A sticking point among New York legislators in designing the new rent-relief program had been how to proceed if a tenant qualifies for the program, but their landlord is not reachable or declines to participate.

OTDA will make "reasonable efforts" to contact a tenant's landlord, according to the bill, including by mail, phone, text or email. If these efforts fail, OTDA will keep the tenant's awarded funds in reserve for at least 180 days.

After that buffer period, OTDA "may reallocate the set aside funds to serve other rental assistance program applicants."

Yet for up to a year following the tenant's provisional award, if the uncooperative landlord tries to evict for nonpayment of that rent, the tenant can use the award as a defense in housing court. And if the landlord doesn't act to accept the money for a full year, that rent is deemed waived.

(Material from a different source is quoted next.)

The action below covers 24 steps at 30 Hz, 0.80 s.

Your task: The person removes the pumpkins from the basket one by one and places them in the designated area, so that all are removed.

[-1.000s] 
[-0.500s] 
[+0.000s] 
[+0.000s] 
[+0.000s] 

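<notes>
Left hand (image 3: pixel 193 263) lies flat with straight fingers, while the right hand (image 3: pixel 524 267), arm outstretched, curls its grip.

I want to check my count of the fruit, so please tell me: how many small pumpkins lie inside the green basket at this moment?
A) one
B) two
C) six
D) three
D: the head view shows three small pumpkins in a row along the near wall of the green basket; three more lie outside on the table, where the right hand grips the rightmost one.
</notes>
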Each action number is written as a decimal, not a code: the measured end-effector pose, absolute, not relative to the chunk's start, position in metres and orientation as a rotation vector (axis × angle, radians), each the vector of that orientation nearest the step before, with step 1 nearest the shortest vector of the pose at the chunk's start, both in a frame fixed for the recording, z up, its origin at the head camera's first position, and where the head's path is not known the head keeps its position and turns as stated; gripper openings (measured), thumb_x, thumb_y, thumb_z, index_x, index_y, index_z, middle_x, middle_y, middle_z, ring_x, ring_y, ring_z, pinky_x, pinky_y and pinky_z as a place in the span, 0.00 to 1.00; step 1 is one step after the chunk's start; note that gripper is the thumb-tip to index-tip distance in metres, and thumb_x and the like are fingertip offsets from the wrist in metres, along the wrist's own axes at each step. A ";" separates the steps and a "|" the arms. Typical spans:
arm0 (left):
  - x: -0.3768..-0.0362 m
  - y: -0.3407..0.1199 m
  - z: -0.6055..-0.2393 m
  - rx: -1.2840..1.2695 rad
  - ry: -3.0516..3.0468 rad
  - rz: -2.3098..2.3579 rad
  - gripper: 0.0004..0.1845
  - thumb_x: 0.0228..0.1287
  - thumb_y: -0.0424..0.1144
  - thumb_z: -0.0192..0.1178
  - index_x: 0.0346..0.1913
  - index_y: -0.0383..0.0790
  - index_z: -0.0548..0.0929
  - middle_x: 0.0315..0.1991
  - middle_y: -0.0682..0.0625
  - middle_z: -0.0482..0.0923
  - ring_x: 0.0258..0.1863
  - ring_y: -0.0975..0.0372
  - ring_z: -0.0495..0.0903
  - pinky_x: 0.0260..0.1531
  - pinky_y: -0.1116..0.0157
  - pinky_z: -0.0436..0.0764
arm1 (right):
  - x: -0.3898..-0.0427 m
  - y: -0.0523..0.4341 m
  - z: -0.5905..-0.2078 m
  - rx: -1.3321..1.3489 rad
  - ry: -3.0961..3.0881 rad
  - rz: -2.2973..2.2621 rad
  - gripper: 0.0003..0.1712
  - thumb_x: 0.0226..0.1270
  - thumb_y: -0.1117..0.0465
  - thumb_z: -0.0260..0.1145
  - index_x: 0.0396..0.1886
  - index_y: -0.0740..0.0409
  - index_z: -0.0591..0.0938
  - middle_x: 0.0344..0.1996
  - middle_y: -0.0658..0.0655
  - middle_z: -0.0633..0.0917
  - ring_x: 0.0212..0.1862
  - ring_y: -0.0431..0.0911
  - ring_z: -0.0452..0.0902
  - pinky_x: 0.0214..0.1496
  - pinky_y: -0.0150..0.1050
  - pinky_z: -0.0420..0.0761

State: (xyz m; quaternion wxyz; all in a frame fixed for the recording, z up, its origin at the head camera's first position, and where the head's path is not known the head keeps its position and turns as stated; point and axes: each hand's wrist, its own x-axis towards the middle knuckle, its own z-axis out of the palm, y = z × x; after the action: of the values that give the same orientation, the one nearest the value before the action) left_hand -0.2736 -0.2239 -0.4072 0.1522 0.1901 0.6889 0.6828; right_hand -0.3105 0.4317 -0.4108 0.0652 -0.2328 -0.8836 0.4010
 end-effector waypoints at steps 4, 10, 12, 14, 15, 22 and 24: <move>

Weaver, of Housing Justice For All, said she sees traces of the rent cancelation campaign tenants spearheaded in 2020. "The state is recognizing that landlords don't necessarily have the right to collect money," she said. 

"I think there probably will be some disagreement around the margins, but in general this is a program that is flexible and seems to intend to get rent relief out as quickly as possible," added Ellen Davidson, an attorney with the Legal Aid Society of New York. 

But Luise Barrack, head of litigation at Rosenberg & Estis PC, wondered if some landlords might refuse the money because the no-cause eviction protections could pave the way for more sweeping anti-eviction legislation down the road. "That may be not a big deal if it's only going to be for a year, but I think a lot of people are going to feel like it's the first step," she said.

Bill language published Tuesday also includes priority categories for disbursing funds. OTDA will first prioritize households who make no more than 50% of the area median income, and households with one person who has been unemployed for three months prior to applying.

Subsequent priority categories include veterans, victims of domestic abuse and human trafficking, landlords who own 20 or fewer units, mobile home park residents, and tenants with pending eviction cases.

"After the 30 day priority period has ended, all applications shall be processed on a rolling basis," the bill states.

OTDA will post monthly reports on the number of program applicants, the number of people who receive assistance, and the average amount of funding administered, according to the bill. The state agency did not immediately reply to a request for comment Tuesday.